Activity -
Restate, exactly and without pictures, the lines from the start of the listing below through the line holding "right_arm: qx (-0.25".

== Segment start ==

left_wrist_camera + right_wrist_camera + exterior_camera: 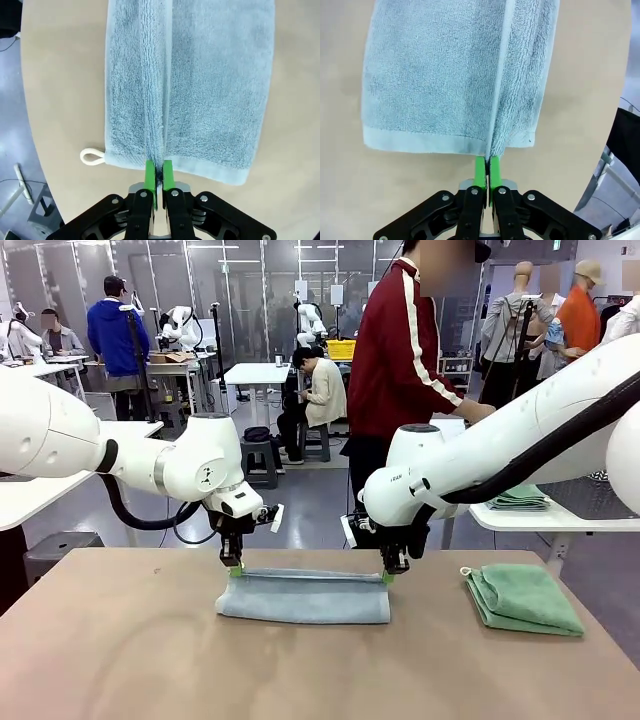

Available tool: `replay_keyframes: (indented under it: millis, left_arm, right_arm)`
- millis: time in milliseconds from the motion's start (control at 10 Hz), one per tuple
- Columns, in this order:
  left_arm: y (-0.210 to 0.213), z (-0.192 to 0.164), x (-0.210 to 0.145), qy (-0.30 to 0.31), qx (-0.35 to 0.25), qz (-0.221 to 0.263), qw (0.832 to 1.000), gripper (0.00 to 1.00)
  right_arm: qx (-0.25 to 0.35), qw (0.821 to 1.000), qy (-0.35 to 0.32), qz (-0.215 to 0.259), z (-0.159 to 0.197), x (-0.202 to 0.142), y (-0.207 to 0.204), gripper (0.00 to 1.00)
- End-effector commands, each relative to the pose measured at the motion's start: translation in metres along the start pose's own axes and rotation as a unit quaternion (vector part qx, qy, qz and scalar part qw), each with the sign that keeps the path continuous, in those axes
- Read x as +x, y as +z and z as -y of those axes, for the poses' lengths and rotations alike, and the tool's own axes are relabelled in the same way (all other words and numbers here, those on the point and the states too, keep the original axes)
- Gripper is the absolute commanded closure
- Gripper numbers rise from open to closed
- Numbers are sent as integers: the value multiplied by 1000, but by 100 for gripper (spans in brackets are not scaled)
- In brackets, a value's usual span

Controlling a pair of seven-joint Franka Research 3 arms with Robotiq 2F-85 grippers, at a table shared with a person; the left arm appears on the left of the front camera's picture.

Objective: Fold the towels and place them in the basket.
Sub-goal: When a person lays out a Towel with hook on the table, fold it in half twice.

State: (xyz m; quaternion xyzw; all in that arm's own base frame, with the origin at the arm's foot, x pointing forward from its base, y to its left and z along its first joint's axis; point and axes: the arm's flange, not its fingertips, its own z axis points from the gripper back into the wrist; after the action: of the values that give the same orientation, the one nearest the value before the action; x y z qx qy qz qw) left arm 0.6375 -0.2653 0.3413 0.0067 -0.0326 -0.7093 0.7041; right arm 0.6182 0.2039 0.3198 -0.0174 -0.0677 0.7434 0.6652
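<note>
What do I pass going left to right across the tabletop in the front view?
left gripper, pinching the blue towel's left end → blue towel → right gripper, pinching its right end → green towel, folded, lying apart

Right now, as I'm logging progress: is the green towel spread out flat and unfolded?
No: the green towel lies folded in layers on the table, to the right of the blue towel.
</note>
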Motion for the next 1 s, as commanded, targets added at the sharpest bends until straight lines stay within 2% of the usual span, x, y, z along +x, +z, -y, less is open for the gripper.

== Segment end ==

Written solution -
left_wrist_camera + right_wrist_camera + exterior_camera: 

Available tool: `replay_keyframes: (indented under it: millis, left_arm, right_arm)`
- millis: time in milliseconds from the motion's start (control at 10 Hz), one per tuple
- Columns, in this order:
  left_arm: y (-0.210 to 0.213), z (-0.192 to 0.164), x (-0.210 to 0.145), qy (-0.30 to 0.31), qx (-0.35 to 0.25), qz (-0.221 to 0.263), qw (0.832 to 1.000), gripper (0.00 to 1.00)
  right_arm: qx (-0.25 to 0.35), qw (0.821 to 1.000), qy (-0.35 to 0.32), qz (-0.215 to 0.259), z (-0.159 to 0.197), x (-0.202 to 0.142), y (-0.207 to 0.204), gripper (0.00 to 1.00)

No additional output is needed.